Thank you for your reply. Pride does indeed go before a fall. It is the greatest sin and the foundation of all others. As far as “strut and prance,” of course too much of such things wears on the spirits of all who are compelled merely to watch. On the other hand, who would admire a marching band that did not strut, and when do young spirits turn down the chance to prance (and when do old spirits not look back fondly on such days)? No, celebration does not belong in diplomacy, and gentlemen do not rub their opponents nose in it, but triumphalism and arrogance are only faults of the ill-bred, while paranoia is a disease. It is a commonplace to observe that America often lets itself get carried away, but our exuberance is one of the definitions of us. As far as our attempts to spread democracy and freedom go, what is the alternative? Must we stand by and watch as tyranny and oppression flourish and spread because we are spending all our time looking in the mirror to find the newest wen on our collective nose? I recall the religious philosopher Spurgeon. He said that when God gives us a gift, we must use it. He was right. When God gives us the gift of intelligence or acumen, or maybe just vigor and persistence, and we fail to use it in the pursuit of good, which is justice, then we reject the gift and separate ourselves from the body of those who strive to do right, however much they might fail.

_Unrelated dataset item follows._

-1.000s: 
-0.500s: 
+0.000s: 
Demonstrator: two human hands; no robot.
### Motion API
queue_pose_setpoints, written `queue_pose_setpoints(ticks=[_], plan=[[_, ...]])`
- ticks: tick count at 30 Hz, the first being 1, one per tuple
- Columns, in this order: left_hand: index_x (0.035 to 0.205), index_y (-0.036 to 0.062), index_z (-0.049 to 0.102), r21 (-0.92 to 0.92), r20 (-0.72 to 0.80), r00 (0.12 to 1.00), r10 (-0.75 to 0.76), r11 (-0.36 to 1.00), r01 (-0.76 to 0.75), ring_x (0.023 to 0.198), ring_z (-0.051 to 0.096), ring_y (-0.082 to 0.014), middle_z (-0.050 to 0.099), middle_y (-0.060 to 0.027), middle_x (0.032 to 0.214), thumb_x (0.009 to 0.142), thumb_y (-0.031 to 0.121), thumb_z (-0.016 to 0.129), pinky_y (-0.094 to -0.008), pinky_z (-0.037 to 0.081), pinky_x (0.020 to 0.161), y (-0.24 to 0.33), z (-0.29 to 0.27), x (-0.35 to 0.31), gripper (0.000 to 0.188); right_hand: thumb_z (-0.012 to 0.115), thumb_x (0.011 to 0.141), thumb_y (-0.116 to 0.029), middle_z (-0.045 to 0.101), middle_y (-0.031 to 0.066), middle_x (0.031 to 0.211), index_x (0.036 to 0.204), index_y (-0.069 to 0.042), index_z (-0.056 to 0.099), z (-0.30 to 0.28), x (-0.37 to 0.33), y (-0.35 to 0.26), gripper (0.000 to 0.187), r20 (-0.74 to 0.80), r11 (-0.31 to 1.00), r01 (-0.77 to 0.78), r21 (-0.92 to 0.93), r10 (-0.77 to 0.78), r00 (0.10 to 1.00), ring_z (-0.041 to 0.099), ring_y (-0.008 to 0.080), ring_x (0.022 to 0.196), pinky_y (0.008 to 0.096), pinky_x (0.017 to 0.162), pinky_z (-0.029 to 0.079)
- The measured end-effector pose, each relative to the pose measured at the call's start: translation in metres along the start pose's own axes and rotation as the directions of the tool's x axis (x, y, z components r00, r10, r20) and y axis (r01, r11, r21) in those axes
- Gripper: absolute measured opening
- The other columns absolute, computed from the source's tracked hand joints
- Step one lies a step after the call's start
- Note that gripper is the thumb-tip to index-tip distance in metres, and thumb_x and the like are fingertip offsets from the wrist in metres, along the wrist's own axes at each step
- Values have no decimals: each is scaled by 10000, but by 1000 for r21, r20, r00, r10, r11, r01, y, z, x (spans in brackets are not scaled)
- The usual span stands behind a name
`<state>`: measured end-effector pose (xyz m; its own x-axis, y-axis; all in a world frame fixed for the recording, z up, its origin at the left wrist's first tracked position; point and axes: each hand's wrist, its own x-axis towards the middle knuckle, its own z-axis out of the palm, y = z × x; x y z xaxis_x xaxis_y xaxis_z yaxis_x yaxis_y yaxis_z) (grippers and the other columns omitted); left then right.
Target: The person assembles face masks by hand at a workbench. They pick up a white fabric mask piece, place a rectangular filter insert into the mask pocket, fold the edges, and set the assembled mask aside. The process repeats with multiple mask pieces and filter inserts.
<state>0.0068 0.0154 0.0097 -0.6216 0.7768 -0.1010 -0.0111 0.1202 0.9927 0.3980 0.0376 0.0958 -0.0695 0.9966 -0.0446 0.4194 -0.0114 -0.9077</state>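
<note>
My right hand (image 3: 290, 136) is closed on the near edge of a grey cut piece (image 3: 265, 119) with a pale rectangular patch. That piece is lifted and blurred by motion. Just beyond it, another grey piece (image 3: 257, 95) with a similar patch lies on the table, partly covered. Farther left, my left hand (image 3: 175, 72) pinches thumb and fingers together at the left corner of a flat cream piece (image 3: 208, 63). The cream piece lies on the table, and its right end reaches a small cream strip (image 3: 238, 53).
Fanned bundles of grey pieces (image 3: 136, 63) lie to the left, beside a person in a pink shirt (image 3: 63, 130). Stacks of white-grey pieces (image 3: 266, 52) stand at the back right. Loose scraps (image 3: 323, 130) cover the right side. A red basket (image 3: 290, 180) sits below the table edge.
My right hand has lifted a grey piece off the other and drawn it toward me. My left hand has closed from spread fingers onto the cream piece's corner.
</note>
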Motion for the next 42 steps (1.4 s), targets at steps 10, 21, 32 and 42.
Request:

American Exceptionalism. God looks kindly on America. The reason 9/11 happened was that the US had plotted, deceived, and played off one group against another. Criticizing Putin regarding Civilian Casualties is hypocrisy of the highest order. U S Invasion of Iraq resulted in hundreds of thousands of deaths over the 20-year period. When we remember 9/11 remember the families, women, and children who were killed because we decided to invade a Country based on lies and deceit. Where are the Christians is the question?